Just popped in my inbox today and I had to try it. Very tasty recipe with plenty of options to enhance. For me it was a good stand alone dish for light supper. Many thanks!
You are so welcome! I’m so glad you loved the salad! Thank you for taking time to share your wonderful review and comments!
If you are making this for lunch as a meal prep would you add the dressing to it still or would you keep it separate until it is ready to be eaten?
If you plan on eating the salad all week long, it’s probably best to keep the dressing on the side and add it right before serving. Mixing in the dressing and packing the salad away isn’t the end of the world, but it does dry up a little as it sits.
This looks delicious! Can hardly wait to try it.

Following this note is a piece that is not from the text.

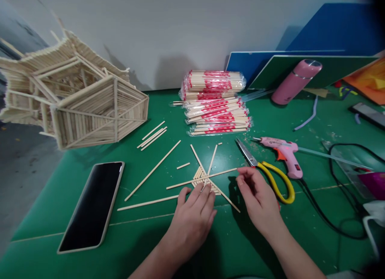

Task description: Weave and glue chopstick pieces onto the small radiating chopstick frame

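Observation:
My left hand [194,214] lies flat, fingers stretched out, pressing on a small triangular panel of glued wooden sticks [202,178] on the green table [144,239]. My right hand [255,194] pinches the right end of a long stick [201,178] that lies across that panel. Other loose sticks [153,170] lie scattered to the left of the panel.
A large stick-built house model [75,94] overhangs the table's left edge. A phone [93,204] lies front left. Packs of wrapped chopsticks [215,102] are stacked at the back. Yellow-handled scissors [267,170], a pink glue gun [284,152] with black cord and a pink bottle [296,81] sit right.

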A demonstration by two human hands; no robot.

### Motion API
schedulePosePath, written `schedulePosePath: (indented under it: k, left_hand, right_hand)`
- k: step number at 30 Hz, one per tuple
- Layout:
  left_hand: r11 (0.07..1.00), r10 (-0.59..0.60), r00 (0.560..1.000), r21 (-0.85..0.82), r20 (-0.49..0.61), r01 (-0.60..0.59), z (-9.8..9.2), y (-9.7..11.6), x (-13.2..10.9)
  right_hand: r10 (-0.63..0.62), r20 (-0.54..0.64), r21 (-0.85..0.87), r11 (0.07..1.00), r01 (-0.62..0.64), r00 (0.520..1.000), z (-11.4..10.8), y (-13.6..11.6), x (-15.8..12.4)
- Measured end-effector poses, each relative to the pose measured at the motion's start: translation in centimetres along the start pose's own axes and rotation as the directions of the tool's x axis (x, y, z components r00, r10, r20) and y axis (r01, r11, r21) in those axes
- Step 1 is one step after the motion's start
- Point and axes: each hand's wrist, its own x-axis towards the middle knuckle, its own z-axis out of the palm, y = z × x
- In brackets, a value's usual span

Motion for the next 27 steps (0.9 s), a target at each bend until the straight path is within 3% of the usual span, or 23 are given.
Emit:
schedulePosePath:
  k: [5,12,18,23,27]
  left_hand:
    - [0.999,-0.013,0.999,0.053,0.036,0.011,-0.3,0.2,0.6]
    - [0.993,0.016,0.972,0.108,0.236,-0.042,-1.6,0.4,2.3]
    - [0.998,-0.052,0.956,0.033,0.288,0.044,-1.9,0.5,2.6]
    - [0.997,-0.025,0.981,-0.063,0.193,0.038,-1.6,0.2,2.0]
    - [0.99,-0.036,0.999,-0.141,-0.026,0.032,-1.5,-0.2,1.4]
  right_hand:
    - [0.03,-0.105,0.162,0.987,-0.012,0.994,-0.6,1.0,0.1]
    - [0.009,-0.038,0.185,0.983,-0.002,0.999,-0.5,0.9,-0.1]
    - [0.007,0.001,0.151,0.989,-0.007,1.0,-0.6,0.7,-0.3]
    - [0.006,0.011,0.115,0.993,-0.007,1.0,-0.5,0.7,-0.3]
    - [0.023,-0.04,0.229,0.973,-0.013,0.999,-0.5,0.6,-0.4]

Thanks, Nora, for sharing this recipe.
You are welcome! I hope you enjoy!
I love your recipes and would love to make them all but we are whole food plant based no oil and cook with no oil so I am not able to make a lot of them 🙁 Would you ever consider giving an oil free version of your recipes?
Sometimes I do offer an oil free option, when I can and know it will work, but often it’s quite easy to simply omit the oil. For this particular recipe, you can easily leave out the few tablespoons of olive oil and the salad will still be good. Whenever I call for oil to saute in, you can simply use vegetable broth or oil instead. In most baking recipes, this is a difficult swap, but usually it’s not a problem with savory dishes. Hope that helps!